Inferring ${\boldsymbol\sigma}_{\kern-1pt\textbf{i}}(\textbf{t}_{\textbf{s}})$ from observations. In many situations, we are not able to observe the mixed strategies of agents, but merely their locations and velocities. We can then decide to use the nonconvex velocity-based error functional (4.2). Alternatively, in case we want to optimise the convex inference functional $\mathcal{E}_\sigma^N$ (4.1) instead, we can try to infer some meaningful $\sigma_i(t_s)$ from the observed velocities. In both cases, we need to make suitable choices for U and e. Unless stated otherwise, we pick U as a discrete subset of $\mathbb{R}^d$ such that observed velocities lie in the (interior of the) convex hull of U and pick $e(x,u) \;:=\; u$ . This means that every observed velocity can be reproduced by some mixed strategy. As a heuristic method for inferring a viable mixed strategy $\sigma$ from a velocity v, we propose to solve the following minimisation problem:

(4.5) \begin{align}\arg \min\left\{\int_U \left[ \varepsilon \cdot \log(\sigma(u)) + \|u-v\|^2 \right]\,\sigma(u)\,\textrm{d} \eta(u)\middle|\sigma \in \mathcal{S}_{a,b}, \,\int_U u \cdot \sigma(u)\,\textrm{d} \eta(u)=v\right\}\end{align}

The constraint enforces that $\sigma$ reproduces the observed velocity v. The term $\|u-v\|^2\,\sigma(u)$ encourages $\sigma$ to be concentrated in the vicinity of v in U, whereas the entropic term $\varepsilon \cdot \log(\sigma(u))\,\sigma(u)$ keeps $\sigma$ from collapsing onto a single point. It is easy to see that minimisers of (4.5) are of the form $\sigma(u)=A \cdot \exp(-\|u-\tilde{v}\|^2/\varepsilon)$ where A is a normalisation factor and $\tilde{v}$ is a velocity close to v, potentially slightly shifted to make sure that the constraint $\int_U u \cdot \sigma(u)\,\textrm{d} \eta(u)=v$ is satisfied. (4.5) is readily solved by standard methods. We consider this approach a heuristic ‘inverse’ of the approximation of Newtonian models by game models, as outlined in Example 2.7.

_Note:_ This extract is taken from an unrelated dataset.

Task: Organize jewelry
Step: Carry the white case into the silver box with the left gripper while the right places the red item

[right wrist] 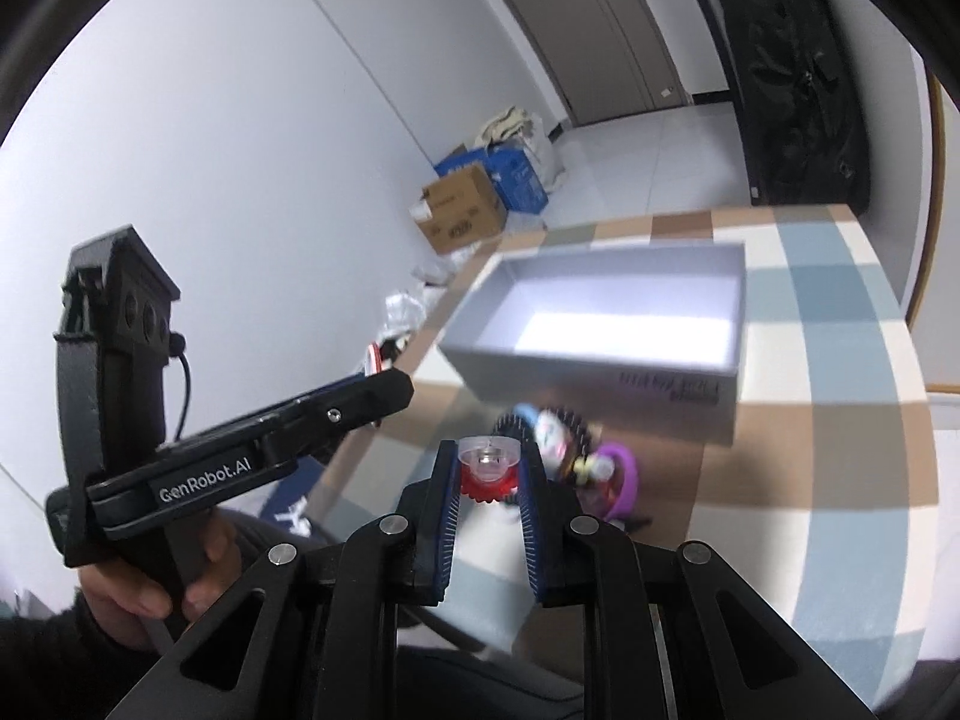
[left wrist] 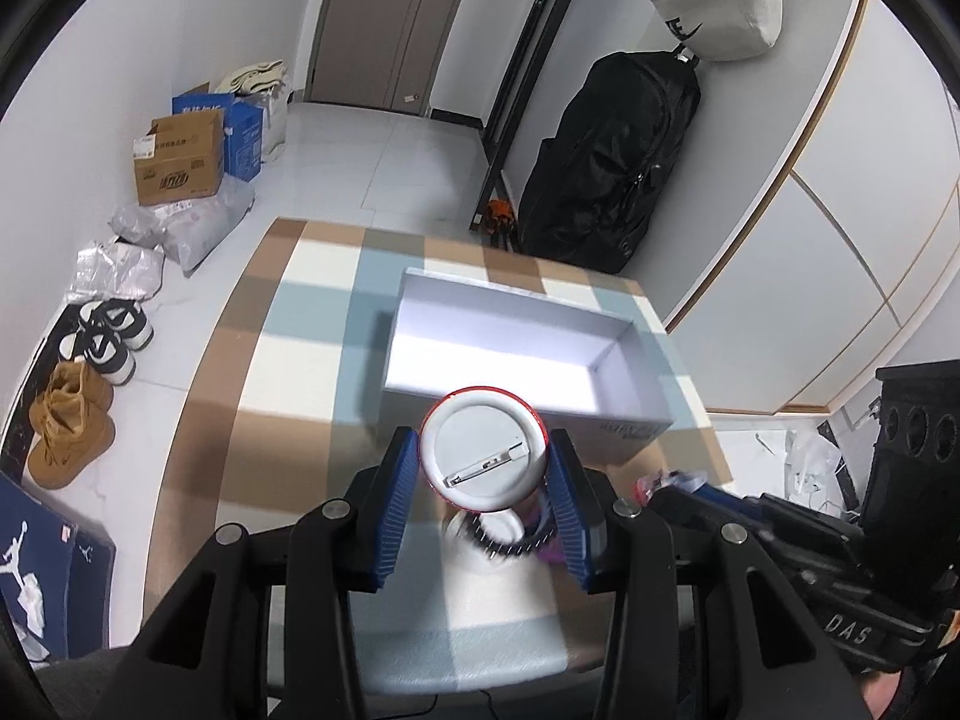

Observations from forward models: Subsampling and multiple realisations. In all the examples here below, observations are obtained by means of simulating a forward model with explicit Euler-stepping with time-step size $\Delta t=0.02$ . Since the numerical complexity of our inference functionals grows linearly with the number of observations, we usually choose to sub-sample the trajectories in time, keeping only every $\delta$ -th step, since intuitively the information contained in subsequent steps is largely redundant as agents are confronted with a very similar configuration. Unless noted otherwise, we set $\delta=2$ .

The quality of the reconstructed model is highly related to the data quality: more observations in a given region imply a better reconstruction of the payoff function in that specific region. Generally, if we consider as inputs only data coming from a single realisation of the system we have highly correlated observations, which tend to concentrate only on a small subset of the reconstruction domain. Vaster regions of the domain are then explored taking $N \to \infty$ . However, another option to enhance the quality of the reconstructed model is to combine data from multiple realisations with different initial conditions, that is, we fix the number of agents N and simulate the system for multiple different initial conditions. This provides a good coverage of the domain. Extending the functionals in Section 3 to multiple observations is straightforward.

4.2 Learning from undisclosed fast-reaction game models

We now begin with relatively simple numerical examples: an explicit game model is fixed (including U, e, J), simulations according to this model are performed and subsequently the payoff function is inferred from the observations. By possibly re-scaling J, we may w.l.o.g. set $\varepsilon=1$ for all numerical experiments, see (2.15). In this section we focus on the undisclosed fast-reaction setting. A proof of concept of inference for the full entropic game models via the differential functional of Section 3.2 is discussed in Section 4.3.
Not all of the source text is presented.